Content originally taken from eBella Magazine, “Partner Up” by Kelly Townsend
Our lives are filled with partnerships.
We collaborate with co-workers, employees we supervise, business associates and vendors. Then there are more personal partnerships with our family, spouse, children and even your child’s teacher or coach. It’s an exhaustive list.
When you think about it, we inherit most of our partnerships from the circumstances of our life. Most of us just accept these partnerships as is, and never stop to consider the status of the relationship or what’s being accomplished. But have you ever asked yourself what constitutes a powerful and lasting partnership?
Have you considered whether you are being a great partner — especially in the partnerships you’ve inherited? What could you do to make those kinds of relationships really great? I have four steps that I’ve found useful to making a thriving and satisfying relationship work over time.
First, partnership begins with you being 100 percent responsible for the success of your relationship. Most people follow what I call the 50/50 rule — as in, “if you do you part, I’ll do mine.” I find time and time again that this reasoning just doesn’t work. That’s because ultimately no one is accountable for the relationship, and therefore there’s always a back door to sneak out.
You’ll get more mileage out of your collaboration if you not only hold yourself accountable for your actions, but hold the other person accountable as well. Now that you’re giving 100 percent to this association, consider clarifying for yourself who you will be in that partnership. For instance, will you be a generous and compassionate partner — or will you be authentic, inspiring and empowering? When you know what role you’ll play, it’s clear what the other person can expect from you. This requires discipline and integrity on your part to truly be the person you say you’re going to be in both words and actions.

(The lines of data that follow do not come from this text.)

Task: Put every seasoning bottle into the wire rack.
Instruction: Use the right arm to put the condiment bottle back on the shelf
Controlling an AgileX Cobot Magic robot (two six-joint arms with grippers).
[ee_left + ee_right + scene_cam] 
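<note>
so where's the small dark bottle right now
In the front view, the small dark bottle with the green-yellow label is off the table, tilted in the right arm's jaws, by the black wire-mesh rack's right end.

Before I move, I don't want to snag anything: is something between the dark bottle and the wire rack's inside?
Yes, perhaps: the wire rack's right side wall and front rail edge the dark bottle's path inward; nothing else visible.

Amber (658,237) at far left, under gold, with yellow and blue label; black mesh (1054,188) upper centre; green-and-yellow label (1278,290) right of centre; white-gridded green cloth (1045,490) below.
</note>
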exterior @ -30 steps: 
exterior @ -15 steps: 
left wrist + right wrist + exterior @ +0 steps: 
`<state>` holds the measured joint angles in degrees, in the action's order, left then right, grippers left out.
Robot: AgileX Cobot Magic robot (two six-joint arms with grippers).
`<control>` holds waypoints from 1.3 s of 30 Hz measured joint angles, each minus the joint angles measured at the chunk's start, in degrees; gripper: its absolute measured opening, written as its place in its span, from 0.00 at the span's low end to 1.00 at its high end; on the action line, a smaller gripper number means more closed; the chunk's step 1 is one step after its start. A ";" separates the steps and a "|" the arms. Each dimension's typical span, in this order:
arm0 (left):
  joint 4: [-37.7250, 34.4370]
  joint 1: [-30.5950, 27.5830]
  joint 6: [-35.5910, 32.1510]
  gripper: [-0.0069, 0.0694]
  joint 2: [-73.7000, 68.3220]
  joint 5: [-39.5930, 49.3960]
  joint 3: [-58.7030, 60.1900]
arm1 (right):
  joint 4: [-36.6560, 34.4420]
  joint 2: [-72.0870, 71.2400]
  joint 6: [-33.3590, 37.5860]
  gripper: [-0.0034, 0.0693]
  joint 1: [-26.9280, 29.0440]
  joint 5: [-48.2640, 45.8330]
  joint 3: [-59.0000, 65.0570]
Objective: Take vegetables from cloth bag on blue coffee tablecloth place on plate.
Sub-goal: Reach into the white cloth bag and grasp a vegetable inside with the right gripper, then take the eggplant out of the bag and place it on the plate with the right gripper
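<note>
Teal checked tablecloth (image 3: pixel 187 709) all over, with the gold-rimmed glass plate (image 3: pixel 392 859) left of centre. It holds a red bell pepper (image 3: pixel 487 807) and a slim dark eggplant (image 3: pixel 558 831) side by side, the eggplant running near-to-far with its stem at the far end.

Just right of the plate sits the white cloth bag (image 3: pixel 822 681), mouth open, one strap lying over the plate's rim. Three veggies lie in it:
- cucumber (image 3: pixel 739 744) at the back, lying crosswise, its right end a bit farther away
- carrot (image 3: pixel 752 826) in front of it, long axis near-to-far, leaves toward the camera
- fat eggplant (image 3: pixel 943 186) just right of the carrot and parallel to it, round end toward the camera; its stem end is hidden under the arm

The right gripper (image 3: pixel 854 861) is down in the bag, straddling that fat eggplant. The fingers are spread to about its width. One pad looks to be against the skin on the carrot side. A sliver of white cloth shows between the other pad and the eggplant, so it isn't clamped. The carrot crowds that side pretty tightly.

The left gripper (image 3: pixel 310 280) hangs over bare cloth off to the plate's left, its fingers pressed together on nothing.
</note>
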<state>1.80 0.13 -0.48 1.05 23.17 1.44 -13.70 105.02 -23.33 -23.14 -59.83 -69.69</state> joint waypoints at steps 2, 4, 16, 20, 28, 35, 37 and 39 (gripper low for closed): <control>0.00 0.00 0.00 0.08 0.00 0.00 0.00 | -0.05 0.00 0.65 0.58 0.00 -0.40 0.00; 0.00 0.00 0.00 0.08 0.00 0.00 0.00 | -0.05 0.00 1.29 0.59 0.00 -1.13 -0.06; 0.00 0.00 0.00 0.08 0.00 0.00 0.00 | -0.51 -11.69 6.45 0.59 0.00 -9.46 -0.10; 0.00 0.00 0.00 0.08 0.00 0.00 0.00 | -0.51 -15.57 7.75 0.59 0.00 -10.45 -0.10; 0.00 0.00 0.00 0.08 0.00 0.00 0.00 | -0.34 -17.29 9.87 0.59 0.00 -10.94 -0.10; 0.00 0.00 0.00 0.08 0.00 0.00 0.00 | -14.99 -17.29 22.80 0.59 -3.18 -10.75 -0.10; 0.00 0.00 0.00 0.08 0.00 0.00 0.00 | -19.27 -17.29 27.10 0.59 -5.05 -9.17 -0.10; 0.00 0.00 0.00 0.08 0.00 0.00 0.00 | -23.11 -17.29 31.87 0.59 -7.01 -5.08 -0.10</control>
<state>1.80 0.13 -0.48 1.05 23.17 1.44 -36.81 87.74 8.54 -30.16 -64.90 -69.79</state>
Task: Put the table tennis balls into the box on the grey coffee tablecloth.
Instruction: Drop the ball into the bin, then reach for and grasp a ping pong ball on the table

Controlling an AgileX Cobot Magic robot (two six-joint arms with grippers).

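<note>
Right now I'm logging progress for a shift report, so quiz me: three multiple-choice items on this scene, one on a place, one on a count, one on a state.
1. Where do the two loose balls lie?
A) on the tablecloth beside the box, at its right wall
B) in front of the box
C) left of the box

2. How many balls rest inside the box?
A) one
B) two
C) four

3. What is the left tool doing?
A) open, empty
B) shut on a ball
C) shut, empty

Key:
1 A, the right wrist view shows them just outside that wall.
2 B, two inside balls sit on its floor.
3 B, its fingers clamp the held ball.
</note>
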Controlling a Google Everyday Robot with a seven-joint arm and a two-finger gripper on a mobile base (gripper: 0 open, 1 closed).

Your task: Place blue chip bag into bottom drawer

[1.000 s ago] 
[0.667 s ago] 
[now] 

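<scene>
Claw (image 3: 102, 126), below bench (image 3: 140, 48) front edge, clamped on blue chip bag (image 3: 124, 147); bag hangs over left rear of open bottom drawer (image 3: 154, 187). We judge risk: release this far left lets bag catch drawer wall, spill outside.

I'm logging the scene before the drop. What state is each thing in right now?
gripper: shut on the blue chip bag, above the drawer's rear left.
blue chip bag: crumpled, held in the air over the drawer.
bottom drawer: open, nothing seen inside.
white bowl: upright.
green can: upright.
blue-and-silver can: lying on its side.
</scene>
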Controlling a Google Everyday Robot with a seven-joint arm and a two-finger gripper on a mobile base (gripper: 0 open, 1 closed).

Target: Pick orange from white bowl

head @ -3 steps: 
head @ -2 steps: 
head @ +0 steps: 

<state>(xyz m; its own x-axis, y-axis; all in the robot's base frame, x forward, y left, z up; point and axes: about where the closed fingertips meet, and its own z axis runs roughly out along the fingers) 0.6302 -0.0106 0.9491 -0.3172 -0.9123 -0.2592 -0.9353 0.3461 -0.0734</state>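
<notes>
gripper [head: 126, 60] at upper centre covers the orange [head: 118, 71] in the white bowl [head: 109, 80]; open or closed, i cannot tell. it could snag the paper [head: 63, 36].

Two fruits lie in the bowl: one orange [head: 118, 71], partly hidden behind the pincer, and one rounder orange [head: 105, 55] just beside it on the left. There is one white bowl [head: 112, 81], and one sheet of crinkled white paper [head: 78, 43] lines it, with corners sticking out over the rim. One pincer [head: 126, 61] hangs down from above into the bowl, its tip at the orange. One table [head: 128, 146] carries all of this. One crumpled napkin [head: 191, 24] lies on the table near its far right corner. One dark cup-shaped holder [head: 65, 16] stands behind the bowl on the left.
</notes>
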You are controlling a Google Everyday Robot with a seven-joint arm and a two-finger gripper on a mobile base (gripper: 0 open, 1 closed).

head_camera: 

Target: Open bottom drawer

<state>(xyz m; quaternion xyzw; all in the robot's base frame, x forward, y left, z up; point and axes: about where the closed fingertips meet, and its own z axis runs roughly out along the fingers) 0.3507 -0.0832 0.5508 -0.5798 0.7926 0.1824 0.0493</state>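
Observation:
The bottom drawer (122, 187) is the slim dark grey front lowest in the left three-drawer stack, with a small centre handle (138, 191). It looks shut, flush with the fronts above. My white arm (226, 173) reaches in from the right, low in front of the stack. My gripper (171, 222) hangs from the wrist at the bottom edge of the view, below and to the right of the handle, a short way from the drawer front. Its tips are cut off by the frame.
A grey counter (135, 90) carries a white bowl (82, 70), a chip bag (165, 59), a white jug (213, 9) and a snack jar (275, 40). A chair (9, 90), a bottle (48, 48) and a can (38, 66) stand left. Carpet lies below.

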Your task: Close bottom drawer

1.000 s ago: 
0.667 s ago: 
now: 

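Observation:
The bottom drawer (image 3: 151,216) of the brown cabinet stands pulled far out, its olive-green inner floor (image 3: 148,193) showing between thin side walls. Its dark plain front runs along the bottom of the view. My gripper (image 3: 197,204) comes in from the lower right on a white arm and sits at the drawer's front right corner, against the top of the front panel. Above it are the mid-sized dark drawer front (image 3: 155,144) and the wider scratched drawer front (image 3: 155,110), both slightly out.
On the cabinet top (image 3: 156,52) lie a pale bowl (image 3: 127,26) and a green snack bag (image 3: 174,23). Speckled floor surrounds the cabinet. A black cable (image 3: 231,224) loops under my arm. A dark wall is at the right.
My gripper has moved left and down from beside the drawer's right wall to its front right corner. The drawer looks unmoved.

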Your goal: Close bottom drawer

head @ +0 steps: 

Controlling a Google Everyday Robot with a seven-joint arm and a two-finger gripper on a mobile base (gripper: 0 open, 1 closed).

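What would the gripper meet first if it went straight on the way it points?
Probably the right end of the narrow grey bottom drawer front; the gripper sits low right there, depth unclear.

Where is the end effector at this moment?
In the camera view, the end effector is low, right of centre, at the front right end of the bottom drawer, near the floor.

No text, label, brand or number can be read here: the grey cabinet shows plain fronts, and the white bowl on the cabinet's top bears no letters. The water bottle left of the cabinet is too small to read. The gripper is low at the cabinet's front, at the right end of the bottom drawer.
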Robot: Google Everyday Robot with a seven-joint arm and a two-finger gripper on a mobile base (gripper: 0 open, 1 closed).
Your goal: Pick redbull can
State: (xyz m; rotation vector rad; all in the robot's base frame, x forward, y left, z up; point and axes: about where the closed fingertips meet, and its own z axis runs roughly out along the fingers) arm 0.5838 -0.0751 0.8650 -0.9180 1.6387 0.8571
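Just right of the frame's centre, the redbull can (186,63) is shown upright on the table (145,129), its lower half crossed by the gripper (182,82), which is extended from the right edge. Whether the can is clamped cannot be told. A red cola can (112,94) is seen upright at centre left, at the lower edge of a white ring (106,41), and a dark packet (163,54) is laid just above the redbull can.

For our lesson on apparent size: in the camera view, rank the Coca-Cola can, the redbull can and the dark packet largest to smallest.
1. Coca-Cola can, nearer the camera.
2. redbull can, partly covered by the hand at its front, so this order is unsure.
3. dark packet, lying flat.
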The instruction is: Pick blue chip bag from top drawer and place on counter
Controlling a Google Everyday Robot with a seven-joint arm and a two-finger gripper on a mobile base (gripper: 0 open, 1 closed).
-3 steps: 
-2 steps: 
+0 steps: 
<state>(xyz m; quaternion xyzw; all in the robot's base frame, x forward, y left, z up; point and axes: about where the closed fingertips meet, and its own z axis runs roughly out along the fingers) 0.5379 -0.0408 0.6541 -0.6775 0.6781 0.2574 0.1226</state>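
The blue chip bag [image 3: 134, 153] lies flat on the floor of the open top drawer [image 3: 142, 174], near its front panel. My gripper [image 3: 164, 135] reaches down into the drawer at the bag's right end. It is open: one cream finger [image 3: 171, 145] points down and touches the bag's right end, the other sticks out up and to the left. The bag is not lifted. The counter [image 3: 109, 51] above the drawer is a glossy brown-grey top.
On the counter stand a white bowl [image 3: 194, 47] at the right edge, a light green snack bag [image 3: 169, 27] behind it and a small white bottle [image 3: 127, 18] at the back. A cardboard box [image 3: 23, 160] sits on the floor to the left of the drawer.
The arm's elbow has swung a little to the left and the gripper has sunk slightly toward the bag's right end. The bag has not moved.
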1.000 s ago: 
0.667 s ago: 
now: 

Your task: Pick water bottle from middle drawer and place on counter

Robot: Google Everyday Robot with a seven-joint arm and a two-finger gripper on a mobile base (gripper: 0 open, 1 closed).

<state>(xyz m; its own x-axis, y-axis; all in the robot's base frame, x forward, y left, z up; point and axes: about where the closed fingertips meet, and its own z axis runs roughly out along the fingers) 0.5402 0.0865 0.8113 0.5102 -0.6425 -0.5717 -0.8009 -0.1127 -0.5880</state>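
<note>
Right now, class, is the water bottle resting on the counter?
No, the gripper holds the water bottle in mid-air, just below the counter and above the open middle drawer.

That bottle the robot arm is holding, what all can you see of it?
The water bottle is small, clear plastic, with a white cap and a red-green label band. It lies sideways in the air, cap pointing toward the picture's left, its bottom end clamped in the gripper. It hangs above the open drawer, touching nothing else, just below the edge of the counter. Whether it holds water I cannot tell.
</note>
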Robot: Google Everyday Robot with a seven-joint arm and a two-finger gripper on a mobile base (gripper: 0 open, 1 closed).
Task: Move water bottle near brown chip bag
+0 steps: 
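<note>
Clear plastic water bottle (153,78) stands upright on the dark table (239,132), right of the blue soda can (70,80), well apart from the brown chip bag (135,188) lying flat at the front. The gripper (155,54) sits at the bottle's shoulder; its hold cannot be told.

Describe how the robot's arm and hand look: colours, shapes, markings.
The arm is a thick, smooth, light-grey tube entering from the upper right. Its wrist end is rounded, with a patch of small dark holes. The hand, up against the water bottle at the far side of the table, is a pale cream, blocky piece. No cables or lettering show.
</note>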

To have a successful alliance, I find that it’s beneficial to create with your associate what you both are committed to in your partnership. In other words, what can you count on from each other? Is it saying exactly what you feel without fear of reprisal or offending the other person? Or is it empowering each other in fulfilling each person’s role? Whatever you decide, talk about it and decide together.
Finally, create ground rules for working together with your partner. Perhaps that means both of you agree to be on time for meetings and complete work when it’s due; if you can’t honor the agreement you let the other person know. You may have a ground rule of treating each other with mutual respect and trust, or restore the relationship as soon as possible if there’s an argument or other breakdown. Some people may say they don’t have time to create this kind of partnership. I counter that you’ll have a much higher success rate when you establish relationships that have this level of clarity.
In the long run, you’ll both be more productive. Drama in relationships is a big factor for low morale and lack of productivity; and it leads to stress. The key to successful, lasting, thriving relationships is that they are based on a foundation of integrity. You must be trustworthy to have any partnership. Although you cannot control other people’s actions, it’s key that you are someone who can be counted on to consistently keep your agreements with people over time. This isn’t always easy, but I challenge you to put this advice into practice, and watch your partnerships flourish.